[Given entries]
************

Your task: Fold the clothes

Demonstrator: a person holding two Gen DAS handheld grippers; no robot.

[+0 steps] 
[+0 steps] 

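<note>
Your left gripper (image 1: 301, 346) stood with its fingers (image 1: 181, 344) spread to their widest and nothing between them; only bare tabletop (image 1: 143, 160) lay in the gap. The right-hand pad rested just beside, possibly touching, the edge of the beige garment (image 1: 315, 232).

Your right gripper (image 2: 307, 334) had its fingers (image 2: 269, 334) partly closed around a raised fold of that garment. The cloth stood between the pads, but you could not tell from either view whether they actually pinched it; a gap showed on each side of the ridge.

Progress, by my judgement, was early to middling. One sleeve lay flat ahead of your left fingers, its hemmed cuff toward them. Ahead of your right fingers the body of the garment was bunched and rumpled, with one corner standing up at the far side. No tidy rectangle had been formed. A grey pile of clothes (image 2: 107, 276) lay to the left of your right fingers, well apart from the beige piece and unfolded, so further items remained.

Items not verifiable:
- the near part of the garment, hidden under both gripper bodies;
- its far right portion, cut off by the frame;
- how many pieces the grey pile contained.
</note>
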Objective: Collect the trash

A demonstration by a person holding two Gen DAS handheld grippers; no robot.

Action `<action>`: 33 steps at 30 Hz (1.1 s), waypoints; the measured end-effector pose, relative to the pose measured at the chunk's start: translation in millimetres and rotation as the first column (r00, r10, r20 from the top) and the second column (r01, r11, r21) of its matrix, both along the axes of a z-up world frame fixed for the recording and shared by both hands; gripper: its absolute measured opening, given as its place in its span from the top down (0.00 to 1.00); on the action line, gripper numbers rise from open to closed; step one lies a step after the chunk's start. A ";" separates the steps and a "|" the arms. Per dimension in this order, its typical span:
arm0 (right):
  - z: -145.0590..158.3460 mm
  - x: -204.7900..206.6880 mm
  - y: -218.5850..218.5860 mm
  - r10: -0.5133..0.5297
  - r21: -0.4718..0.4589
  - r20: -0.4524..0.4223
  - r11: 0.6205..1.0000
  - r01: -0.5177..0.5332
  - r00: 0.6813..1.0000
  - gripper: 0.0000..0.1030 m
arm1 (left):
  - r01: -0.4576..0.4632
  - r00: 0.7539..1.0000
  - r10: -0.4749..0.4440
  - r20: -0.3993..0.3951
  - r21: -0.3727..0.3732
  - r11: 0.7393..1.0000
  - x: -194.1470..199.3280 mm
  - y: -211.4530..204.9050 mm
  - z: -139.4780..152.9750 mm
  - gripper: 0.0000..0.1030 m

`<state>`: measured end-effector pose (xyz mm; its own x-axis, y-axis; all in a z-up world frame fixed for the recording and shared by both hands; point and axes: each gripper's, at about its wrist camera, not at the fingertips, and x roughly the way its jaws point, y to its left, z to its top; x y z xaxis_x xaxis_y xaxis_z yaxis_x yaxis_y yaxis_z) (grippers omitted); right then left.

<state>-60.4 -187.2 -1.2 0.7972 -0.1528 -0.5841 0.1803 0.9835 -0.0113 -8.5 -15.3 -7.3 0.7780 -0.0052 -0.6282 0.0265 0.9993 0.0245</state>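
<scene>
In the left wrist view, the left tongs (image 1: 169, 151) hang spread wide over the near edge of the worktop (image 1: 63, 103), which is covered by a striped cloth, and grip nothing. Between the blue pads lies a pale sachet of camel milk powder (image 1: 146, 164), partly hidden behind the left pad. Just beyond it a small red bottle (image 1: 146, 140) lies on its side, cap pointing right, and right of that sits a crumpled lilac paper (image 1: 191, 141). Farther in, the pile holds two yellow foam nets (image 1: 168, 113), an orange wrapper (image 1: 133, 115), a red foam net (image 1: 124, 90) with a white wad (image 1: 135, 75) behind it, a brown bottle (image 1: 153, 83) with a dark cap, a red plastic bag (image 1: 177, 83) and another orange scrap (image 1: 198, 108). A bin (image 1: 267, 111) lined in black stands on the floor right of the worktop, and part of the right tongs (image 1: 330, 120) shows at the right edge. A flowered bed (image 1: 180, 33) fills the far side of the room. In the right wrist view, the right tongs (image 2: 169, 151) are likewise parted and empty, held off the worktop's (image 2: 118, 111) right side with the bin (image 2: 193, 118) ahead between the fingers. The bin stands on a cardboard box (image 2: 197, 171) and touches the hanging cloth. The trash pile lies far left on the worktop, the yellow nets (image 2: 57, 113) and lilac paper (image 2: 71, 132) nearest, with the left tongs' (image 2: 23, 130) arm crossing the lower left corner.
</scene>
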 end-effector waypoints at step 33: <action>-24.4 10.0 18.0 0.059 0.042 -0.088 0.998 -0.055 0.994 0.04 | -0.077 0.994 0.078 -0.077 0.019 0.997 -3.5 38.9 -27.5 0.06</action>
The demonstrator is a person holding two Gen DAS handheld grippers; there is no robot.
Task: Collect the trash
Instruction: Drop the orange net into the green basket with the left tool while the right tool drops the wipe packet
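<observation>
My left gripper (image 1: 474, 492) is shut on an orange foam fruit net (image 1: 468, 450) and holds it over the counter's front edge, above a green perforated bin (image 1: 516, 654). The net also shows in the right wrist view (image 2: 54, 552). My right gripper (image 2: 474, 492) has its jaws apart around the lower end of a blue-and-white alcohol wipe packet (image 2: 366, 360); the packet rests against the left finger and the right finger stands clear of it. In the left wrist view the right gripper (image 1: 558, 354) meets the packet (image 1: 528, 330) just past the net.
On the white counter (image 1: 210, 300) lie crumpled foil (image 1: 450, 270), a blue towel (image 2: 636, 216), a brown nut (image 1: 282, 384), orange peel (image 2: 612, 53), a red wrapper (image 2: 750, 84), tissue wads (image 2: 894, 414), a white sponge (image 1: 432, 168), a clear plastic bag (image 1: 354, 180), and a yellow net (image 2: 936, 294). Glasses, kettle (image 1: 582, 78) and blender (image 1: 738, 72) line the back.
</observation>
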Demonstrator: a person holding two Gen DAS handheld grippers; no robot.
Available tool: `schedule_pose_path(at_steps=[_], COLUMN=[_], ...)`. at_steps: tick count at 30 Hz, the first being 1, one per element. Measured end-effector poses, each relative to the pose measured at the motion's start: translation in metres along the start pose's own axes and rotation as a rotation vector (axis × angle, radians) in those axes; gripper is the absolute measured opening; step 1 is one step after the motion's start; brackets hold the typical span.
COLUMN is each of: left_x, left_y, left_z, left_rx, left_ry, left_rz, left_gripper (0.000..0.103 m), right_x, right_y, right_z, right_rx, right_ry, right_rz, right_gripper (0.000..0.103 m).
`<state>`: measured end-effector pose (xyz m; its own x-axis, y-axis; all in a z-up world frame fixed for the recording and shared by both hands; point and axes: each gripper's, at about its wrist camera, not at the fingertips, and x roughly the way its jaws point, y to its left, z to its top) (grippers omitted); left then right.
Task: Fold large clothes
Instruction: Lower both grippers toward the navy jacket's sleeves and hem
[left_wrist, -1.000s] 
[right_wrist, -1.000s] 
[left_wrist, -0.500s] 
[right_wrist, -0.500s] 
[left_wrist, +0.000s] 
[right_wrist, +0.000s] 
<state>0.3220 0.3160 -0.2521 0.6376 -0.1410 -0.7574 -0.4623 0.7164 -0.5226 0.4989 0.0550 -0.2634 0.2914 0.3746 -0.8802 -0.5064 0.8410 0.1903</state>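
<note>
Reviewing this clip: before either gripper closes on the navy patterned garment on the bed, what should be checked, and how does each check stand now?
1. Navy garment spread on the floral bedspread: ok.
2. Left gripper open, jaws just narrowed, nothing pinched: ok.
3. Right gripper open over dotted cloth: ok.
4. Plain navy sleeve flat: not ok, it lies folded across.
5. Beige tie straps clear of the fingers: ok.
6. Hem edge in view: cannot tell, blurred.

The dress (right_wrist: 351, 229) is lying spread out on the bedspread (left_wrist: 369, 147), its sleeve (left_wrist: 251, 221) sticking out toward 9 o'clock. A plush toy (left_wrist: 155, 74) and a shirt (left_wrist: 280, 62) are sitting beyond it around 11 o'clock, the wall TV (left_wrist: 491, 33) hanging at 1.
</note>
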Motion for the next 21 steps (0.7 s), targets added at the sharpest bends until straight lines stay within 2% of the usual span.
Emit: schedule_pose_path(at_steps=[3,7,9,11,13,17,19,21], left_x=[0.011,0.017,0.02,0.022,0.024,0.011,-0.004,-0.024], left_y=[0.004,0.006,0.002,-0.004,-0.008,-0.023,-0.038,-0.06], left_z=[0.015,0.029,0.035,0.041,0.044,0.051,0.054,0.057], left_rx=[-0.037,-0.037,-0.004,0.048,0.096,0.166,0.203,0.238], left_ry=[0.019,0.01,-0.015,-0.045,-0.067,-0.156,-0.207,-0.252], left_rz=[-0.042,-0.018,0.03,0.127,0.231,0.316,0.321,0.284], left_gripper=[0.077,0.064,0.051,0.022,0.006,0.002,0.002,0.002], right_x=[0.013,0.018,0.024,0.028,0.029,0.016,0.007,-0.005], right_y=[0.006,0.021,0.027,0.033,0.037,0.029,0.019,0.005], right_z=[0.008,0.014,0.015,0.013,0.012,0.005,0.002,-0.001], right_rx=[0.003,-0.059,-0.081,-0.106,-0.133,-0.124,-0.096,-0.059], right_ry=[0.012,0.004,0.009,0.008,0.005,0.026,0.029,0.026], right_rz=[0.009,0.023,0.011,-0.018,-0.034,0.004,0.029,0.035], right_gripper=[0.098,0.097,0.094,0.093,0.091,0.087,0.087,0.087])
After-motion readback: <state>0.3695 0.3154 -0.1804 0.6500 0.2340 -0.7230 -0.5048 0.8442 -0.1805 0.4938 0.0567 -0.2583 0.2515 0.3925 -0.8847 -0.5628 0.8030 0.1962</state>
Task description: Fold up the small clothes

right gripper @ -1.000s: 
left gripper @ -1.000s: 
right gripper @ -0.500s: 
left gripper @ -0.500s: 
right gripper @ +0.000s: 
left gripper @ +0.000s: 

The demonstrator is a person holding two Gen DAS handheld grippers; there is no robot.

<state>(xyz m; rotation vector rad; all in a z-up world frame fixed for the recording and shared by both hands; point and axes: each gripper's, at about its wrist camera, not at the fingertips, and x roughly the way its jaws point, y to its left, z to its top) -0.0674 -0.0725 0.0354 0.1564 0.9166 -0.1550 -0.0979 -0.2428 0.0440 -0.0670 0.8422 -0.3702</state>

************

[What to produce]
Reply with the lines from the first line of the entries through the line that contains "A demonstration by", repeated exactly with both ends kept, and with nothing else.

[Answer to the exercise]
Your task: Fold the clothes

Demonstrator: a person holding two Gen DAS handheld grippers; no robot.

[+0 steps] 
[+0 steps] 

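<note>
Your left gripper (image 1: 301, 346) stood with its fingers (image 1: 181, 344) spread to their widest and nothing between them; only bare tabletop (image 1: 143, 160) lay in the gap. The right-hand pad rested just beside, possibly touching, the edge of the beige garment (image 1: 315, 232).

Your right gripper (image 2: 307, 334) had its fingers (image 2: 269, 334) partly closed around a raised fold of that garment. The cloth stood between the pads, but you could not tell from either view whether they actually pinched it; a gap showed on each side of the ridge.

Progress, by my judgement, was early to middling. One sleeve lay flat ahead of your left fingers, its hemmed cuff toward them. Ahead of your right fingers the body of the garment was bunched and rumpled, with one corner standing up at the far side. No tidy rectangle had been formed. A grey pile of clothes (image 2: 107, 276) lay to the left of your right fingers, well apart from the beige piece and unfolded, so further items remained.

Items not verifiable:
- the near part of the garment, hidden under both gripper bodies;
- its far right portion, cut off by the frame;
- how many pieces the grey pile contained.
</note>
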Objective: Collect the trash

A demonstration by a person holding two Gen DAS handheld grippers; no robot.

That concludes the answer to the exercise.